SEM Operating Principle
  1. Electron Beam Generation: An electron cannon produces the beam.
  2. Beam Focus: Focused by electromagnetic lenses through a series of openings that filter out scattered electrons.
  3. Surface Mapping: The focused beam scans the sample in a well-defined pattern (left to right, top to bottom).
  4. Signal Detection: Secondary electrons are detected to form a composite image.
  5. Image Formation: Takes 30-60 seconds per image.

Atomic Force Microscope (AFM)

  • Uses a cantilever with a sharp tip to scan the surface of the sample.
  • Tip-sample interaction causes the cantilever to deflect, allowing topographic mapping at the nanoscale.

Fluorescence Microscopy

Overview
  • Fluorescence: Light emission resulting from the absorption of shorter wavelength light, typically UV, and emission of longer wavelength light.
  • Common fluorophores include FITC for proteins and DAPI for DNA.
  • Used extensively in cellular biology for visualizing nucleic acids and proteins in living cells.
Components of Fluorescence Microscope
  • Light Source: Usually a xenon or mercury arc lamp.
  • Excitation Filter: Allows only excitation wavelengths to pass.
  • Dichroic Mirror: Reflects excitation and transmits emission light.
  • Emission Filter: Blocks excitation light and transmits the emission.
  • Objective Lens: Forms the image after light passes through filters.
Applications
  • Used in studies involving cells, viruses, nucleic acids, and for immunofluorescence techniques, where antibodies tagged with fluorophores detect specific antigens.

Phase Contrast Microscopy

Definition
  • Amplifies differences in refractive indices to enhance image contrast without staining, allowing live observation of cells.
  • Developed by Frederik Zernike, who received a Nobel Prize for this innovation in 1953.
Applications
  • Observing living cells and their internal structures such as mitochondria and nuclei without fixation or staining.

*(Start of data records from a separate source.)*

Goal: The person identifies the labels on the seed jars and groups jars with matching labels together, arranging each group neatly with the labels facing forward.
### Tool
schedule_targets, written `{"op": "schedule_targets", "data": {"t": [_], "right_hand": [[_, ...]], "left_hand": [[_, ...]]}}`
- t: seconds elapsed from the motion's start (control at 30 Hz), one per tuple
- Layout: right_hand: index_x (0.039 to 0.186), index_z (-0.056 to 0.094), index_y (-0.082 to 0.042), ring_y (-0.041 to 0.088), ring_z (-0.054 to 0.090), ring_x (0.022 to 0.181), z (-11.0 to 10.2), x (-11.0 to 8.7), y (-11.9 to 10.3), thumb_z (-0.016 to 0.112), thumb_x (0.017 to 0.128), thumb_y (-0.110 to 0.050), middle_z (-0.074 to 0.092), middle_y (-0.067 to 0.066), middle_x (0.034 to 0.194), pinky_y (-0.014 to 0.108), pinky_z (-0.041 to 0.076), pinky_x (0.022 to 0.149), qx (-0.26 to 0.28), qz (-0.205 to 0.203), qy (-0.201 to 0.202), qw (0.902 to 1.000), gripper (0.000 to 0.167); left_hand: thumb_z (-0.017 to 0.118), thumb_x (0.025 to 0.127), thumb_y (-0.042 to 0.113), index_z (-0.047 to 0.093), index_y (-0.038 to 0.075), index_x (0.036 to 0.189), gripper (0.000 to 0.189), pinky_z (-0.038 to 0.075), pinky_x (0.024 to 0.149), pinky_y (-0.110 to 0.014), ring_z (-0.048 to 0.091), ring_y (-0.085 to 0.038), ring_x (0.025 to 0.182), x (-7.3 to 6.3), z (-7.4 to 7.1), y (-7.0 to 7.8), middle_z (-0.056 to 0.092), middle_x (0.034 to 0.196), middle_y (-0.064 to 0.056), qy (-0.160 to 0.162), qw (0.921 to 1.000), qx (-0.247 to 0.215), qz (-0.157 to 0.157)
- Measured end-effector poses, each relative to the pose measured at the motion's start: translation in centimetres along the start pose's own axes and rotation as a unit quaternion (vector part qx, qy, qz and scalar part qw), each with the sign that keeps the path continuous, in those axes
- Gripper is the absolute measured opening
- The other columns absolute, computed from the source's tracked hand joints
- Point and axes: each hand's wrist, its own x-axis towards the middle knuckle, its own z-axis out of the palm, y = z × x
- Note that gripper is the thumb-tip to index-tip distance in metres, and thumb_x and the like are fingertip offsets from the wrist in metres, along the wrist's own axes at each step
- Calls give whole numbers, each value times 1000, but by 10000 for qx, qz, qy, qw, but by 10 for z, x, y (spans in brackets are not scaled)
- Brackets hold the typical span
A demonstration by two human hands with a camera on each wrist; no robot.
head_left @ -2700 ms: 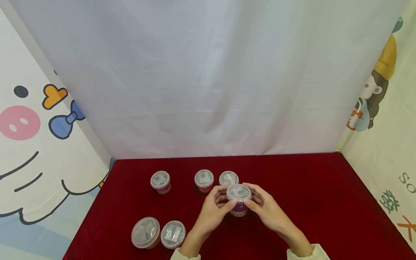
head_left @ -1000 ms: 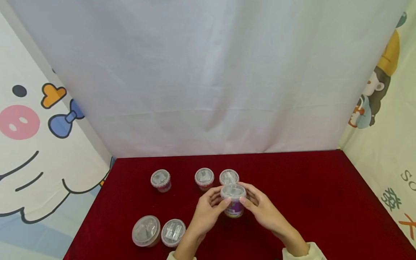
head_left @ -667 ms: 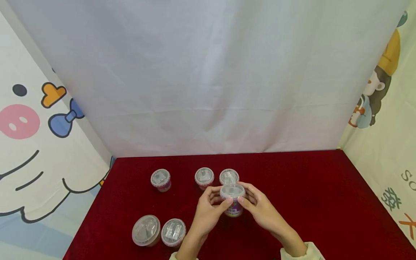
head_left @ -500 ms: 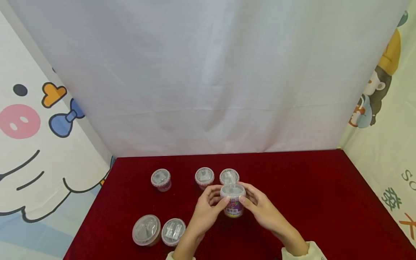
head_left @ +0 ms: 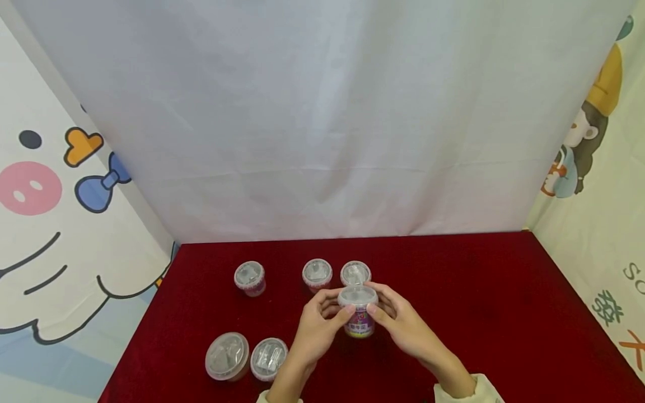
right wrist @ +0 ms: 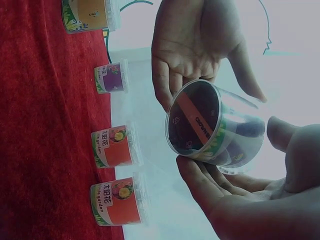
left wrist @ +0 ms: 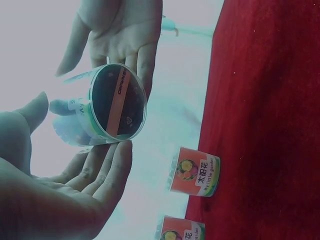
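Observation:
Both hands grip a clear lidded plastic tub point(head_left: 359, 324) with a purple label, up off the table near the middle of the head view. The left hand point(head_left: 313, 327) holds its left side and the right hand point(head_left: 406, 324) its right side. Both thumbs lie on the near side under the lid, and the other fingers reach round the sides. From below, the left wrist view shows the tub's base point(left wrist: 120, 102) with dark contents and an orange strip. The lid stays on, its top clear.
On the red cloth point(head_left: 478, 313) behind the hands stand three lidded tubs: a purple one point(head_left: 249, 280), an orange one point(right wrist: 114, 146) and another orange one point(right wrist: 117, 202). At front left are a wider tub point(head_left: 227, 358) and a smaller one point(head_left: 269, 361), close beside the left forearm.
The held tub has shifted a little left and been turned between the fingers, so its label's lettering now faces the head camera. Both hands moved left with it; the other tubs stayed put.

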Motion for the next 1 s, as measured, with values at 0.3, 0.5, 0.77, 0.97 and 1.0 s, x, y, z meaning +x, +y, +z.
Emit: {"op": "schedule_targets", "data": {"t": [0.3, 0.5, 0.77, 0.97, 1.0], "right_hand": [[160, 32, 5, 47, 46, 145, 4, 4, -4, 54, 113, -24, 43, 33, 158, 49, 47, 115, -44, -39, -60, 10000, 60], [160, 34, 6, 46, 48, 143, 9, 10, -13, 56, 112, -23, 43, 32, 158, 41, 51, 110, -2, -113, -251, 9996, 60], [160, 35, 5, 46, 50, 141, 23, 27, -26, 58, 111, -20, 45, 30, 157, 40, 52, 109, 86, -478, -524, 9974, 59], [160, 36, 3, 43, 52, 140, 39, 50, -40, 58, 111, -22, 47, 27, 156, 45, 51, 110, 60, -644, -738, 9952, 59], [160, 36, 2, 42, 53, 139, 41, 54, -42, 58, 111, -22, 47, 26, 156, 46, 51, 110, 51, -664, -777, 9947, 59]], "left_hand": [[73, 102, 25, 56, -2, 144, 52, 55, 91, -33, 67, -25, 112, -5, -12, 11, 69, 130, -17, -251, 9988, 406, 44], [75, 101, 23, 57, -2, 144, 52, 57, 88, -32, 68, -28, 114, -8, -25, 27, 69, 130, -18, -339, 9964, 760, 142], [75, 101, 19, 55, -3, 143, 51, 60, 92, -43, 64, -38, 124, -12, -54, 55, 66, 135, -22, -380, 9877, 1500, 224], [75, 101, 18, 55, 2, 144, 50, 59, 93, -39, 64, -34, 126, -9, -83, 65, 65, 137, -18, -371, 9848, 1691, 141], [75, 101, 19, 55, 3, 145, 51, 58, 93, -39, 63, -34, 126, -9, -89, 66, 65, 138, -17, -383, 9844, 1713, 124]]}}
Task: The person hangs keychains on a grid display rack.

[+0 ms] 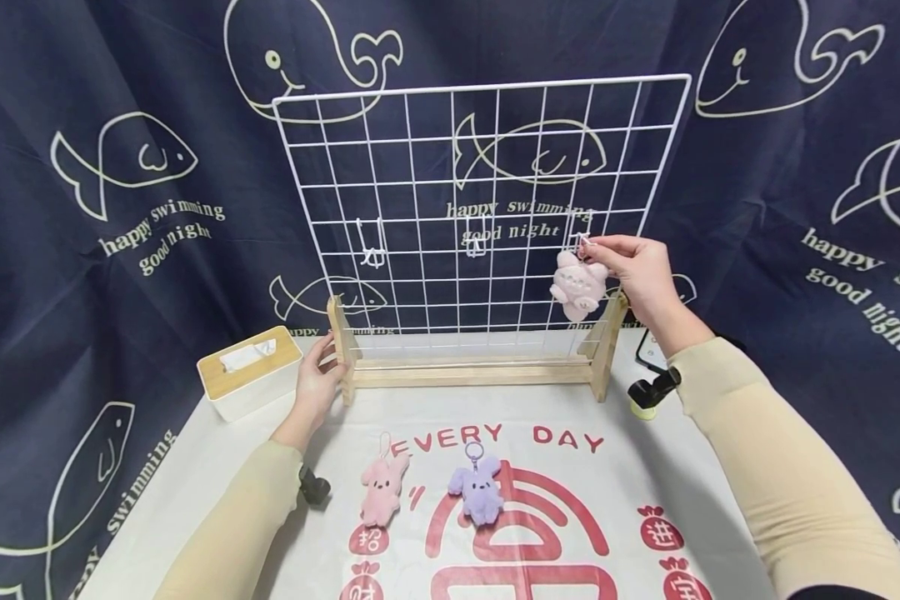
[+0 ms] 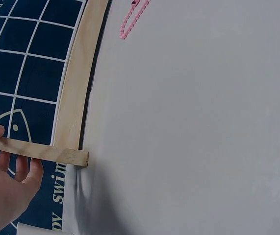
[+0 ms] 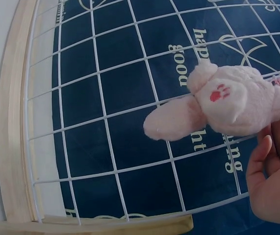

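Note:
My right hand pinches the top loop of a pale pink plush keychain right at the right-hand white hook on a wire grid panel. In the right wrist view the plush hangs in front of the grid, a red paw print on it, and my fingertips are partly hidden behind it. At the grid's left end, my left hand holds the upright of the wooden stand, thumb on one side and fingers on the other. A pink plush keychain and a purple one lie on the table.
Two more white hooks hang on the grid, a left one and a middle one. A tissue box with a wooden lid stands left of the stand. Behind the right forearm, a phone-like object is partly hidden.

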A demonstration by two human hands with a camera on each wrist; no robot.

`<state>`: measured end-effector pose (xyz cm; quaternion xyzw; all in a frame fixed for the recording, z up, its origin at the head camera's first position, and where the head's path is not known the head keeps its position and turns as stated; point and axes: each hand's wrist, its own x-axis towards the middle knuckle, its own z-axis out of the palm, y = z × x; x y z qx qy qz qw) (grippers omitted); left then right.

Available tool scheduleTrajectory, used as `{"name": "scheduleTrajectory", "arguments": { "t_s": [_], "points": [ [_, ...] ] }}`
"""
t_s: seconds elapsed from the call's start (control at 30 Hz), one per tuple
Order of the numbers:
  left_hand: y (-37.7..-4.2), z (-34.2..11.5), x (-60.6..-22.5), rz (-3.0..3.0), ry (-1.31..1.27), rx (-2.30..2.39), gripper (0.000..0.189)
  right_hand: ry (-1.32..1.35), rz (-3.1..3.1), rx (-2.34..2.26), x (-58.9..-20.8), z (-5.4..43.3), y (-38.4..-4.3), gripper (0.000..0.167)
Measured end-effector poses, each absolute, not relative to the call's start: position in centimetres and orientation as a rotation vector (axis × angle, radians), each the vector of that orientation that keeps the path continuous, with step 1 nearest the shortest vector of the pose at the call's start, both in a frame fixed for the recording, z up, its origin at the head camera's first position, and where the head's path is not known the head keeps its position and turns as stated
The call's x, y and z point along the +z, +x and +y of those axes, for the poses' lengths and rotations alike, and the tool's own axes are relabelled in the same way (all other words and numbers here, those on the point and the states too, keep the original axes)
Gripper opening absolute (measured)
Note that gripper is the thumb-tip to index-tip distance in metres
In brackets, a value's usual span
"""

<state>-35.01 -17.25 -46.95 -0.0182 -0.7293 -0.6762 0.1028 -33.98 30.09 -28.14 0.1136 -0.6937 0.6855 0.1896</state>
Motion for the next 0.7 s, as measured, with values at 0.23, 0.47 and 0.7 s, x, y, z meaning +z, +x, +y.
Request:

Polarized Light Microscopy

Principle
  • Enhances contrast in specimens with birefringent properties, where optical properties depend on light propagation direction.
  • Birefringence: The optical property where a material has different refractive indices based on light orientation.
Applications
  • Widely used in geology and biology for studying crystalline structures, minerals, and biological fibers.

Special Techniques in Cell and Molecular Biology

Cell Cultures
  • Techniques that allow for laboratory growth of cells for various applications.
  • Includes primary cultures and immortalized cell lines for extended use in research.
Chromatography and Electrophoresis
  • Separation techniques used to isolate and analyze proteins and nucleic acids based on properties like size and charge.
  • Electrophoresis allows for separation of macromolecules through gels, providing insights into molecular characteristics.